Miromatrix received U.S. Food and Drug Administration clearance for its Investigational New Drug application for the phase 1 clinical trial of miroliverELAP in 2024. miroliverELAP is investigational and is not approved for any use in any country. In addition to miroliverELAP, Miromatrix is developing mirokidney, a fully transplantable bioengineered kidney, utilizing the same decellularization and seeding technology used in miroliverELAP.

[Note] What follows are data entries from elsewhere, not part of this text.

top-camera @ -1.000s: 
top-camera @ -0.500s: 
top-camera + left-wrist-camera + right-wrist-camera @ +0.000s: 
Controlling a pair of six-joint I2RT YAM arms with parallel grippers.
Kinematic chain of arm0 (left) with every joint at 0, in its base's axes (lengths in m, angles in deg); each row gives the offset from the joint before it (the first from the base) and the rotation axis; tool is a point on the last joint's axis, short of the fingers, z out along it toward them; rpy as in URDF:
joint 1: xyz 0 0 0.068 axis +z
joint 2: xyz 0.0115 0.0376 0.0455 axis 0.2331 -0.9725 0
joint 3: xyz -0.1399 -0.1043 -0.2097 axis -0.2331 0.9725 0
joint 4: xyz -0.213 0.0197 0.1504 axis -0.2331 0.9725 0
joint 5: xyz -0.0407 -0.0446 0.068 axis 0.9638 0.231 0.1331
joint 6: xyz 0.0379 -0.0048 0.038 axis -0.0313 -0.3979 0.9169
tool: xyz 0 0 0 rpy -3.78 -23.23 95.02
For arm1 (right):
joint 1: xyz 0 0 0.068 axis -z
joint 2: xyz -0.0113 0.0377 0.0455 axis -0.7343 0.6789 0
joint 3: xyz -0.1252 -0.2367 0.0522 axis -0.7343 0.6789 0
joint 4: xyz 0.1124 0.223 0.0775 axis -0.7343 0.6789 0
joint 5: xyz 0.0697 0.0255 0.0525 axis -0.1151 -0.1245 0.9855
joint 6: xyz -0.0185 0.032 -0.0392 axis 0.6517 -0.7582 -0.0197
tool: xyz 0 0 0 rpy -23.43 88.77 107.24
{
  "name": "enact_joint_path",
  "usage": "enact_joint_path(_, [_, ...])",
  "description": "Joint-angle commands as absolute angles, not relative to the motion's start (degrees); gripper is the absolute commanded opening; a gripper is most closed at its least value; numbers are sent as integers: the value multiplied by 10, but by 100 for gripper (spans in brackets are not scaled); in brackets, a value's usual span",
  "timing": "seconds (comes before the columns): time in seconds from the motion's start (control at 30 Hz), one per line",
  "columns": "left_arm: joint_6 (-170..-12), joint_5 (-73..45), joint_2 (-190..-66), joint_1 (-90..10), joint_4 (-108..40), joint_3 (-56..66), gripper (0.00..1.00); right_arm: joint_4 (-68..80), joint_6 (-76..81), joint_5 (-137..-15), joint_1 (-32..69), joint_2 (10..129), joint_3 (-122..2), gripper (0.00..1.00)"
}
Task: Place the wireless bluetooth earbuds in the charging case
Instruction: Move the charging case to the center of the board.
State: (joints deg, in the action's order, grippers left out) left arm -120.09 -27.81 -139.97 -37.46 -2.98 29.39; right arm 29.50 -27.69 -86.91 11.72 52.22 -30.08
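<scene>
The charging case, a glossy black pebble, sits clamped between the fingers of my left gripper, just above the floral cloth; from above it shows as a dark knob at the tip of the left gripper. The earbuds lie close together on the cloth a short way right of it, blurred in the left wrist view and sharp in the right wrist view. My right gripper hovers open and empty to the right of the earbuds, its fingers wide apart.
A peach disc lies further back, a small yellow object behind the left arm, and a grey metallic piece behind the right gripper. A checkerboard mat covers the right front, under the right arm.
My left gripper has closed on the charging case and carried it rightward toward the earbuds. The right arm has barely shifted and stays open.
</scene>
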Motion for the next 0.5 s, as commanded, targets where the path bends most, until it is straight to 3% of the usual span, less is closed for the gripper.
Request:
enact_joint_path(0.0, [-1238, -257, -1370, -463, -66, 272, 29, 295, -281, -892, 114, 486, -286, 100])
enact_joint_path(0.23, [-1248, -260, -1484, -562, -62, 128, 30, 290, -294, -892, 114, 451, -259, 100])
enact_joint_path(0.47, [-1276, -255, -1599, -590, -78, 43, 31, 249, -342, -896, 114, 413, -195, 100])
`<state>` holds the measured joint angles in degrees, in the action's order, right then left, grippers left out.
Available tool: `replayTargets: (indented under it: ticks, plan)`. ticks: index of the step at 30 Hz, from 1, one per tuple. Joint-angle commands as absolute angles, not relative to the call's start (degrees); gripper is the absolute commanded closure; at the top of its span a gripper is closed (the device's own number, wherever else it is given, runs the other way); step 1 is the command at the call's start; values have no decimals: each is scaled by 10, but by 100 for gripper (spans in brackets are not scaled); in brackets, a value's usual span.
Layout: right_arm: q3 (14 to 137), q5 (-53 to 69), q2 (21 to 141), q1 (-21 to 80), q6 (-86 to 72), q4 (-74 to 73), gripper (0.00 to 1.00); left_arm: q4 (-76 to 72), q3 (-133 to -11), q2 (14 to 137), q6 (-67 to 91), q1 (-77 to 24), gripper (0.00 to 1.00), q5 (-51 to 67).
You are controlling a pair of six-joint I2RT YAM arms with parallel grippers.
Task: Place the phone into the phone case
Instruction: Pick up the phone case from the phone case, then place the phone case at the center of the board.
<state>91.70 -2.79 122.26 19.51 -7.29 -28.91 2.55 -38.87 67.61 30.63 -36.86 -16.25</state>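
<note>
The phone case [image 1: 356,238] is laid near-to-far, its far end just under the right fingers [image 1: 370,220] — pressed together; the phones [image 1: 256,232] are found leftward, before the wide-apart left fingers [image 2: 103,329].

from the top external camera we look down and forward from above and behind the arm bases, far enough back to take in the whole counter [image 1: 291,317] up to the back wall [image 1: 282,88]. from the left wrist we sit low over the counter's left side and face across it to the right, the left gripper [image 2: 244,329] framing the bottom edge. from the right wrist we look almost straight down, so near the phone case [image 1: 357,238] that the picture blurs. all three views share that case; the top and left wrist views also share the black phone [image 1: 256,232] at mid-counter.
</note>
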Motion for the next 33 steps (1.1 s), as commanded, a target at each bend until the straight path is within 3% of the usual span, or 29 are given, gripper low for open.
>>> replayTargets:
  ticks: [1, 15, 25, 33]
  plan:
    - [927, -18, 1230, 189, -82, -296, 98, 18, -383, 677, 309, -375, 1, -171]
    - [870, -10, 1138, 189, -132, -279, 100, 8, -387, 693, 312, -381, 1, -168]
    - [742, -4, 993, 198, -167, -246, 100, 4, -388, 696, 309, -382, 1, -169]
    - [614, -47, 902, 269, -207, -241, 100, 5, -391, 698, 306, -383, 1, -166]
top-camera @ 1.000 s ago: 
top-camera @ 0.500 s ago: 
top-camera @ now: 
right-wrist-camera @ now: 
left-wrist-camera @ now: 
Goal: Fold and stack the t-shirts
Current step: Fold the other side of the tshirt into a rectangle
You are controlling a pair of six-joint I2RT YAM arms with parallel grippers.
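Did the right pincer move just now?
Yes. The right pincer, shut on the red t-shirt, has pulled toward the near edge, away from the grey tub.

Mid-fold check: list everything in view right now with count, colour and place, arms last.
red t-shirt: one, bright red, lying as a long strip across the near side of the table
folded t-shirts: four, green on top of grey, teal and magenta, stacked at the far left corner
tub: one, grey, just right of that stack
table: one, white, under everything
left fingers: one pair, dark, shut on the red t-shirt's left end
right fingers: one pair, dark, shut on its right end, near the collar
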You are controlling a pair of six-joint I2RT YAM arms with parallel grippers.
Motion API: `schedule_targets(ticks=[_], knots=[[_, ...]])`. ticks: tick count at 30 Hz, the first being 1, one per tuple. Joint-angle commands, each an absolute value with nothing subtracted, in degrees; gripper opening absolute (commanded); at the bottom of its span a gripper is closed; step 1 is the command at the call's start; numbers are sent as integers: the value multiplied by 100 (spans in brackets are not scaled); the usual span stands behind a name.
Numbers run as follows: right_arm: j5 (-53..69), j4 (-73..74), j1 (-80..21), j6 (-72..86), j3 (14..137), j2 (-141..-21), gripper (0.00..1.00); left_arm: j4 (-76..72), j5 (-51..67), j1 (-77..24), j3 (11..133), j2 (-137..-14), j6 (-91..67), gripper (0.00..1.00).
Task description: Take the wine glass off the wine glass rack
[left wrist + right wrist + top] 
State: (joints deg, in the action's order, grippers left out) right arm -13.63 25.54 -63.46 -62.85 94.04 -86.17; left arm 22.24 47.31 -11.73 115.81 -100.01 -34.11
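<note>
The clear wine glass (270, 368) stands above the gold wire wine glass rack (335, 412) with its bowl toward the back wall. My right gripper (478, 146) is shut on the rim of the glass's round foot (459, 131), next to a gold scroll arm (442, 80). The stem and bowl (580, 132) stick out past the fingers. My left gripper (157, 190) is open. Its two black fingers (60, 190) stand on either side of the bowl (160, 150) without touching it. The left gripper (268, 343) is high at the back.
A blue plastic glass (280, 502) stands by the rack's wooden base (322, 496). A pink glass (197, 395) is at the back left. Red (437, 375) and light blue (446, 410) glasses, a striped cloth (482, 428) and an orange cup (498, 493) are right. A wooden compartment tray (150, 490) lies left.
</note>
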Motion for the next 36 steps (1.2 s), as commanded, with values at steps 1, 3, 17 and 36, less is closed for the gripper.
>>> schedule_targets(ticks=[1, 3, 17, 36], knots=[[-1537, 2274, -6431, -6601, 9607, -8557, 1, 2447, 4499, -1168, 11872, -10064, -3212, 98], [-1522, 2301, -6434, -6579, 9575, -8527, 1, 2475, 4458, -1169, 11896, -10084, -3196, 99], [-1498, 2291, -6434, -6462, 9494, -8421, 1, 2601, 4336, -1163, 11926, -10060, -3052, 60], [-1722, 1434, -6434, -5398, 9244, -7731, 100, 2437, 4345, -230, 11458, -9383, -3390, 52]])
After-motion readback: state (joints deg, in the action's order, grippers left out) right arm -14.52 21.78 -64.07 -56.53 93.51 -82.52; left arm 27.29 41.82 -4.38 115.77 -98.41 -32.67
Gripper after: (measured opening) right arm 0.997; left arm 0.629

United Therapeutics is the first publicly traded biotech or pharmaceutical company to take the form of a public benefit corporation (PBC). Its public benefit purpose is to provide a brighter future for patients through (a) the development of novel pharmaceutical therapies; and (b) technologies that expand the availability of transplantable organs.

References
¹ Mendizabal M, Silva MO. Liver transplantation in acute liver failure: A challenging scenario. World J Gastroenterol. 2016 Jan 28;22(4):1523-31. DOI: 10.3748/wjg.v22.i4.1523. PMID: 26819519; PMCID: PMC4721985. https://pmc.ncbi.nlm.nih.gov/articles/PMC4721985/
² More information on the study is available at https://clinicaltrials.gov/study/NCT06285253.
³ Allogeneic cells come from a donor who is genetically different from the recipient.
⁴ Endothelial cells form the inner lining of blood vessels.
⁵ Lee, W. M., Squires, R. H., Jr, Nyberg, S. L., Doo, E., & Hoofnagle, J. H. (2008). Acute liver failure: Summary of a workshop. Hepatology (Baltimore, Md.), 47(4), 1401–1415. https://doi.org/10.1002/hep.22177
⁶ Xenotransplantation is the process of transplanting living cells, tissues, or organs from one species into another—most commonly from animals into humans. United Therapeutics is conducting research involving transplantation of whole organs from gene-edited pigs into humans.
⁷ Autologous cells are cells collected from and then used in the same individual.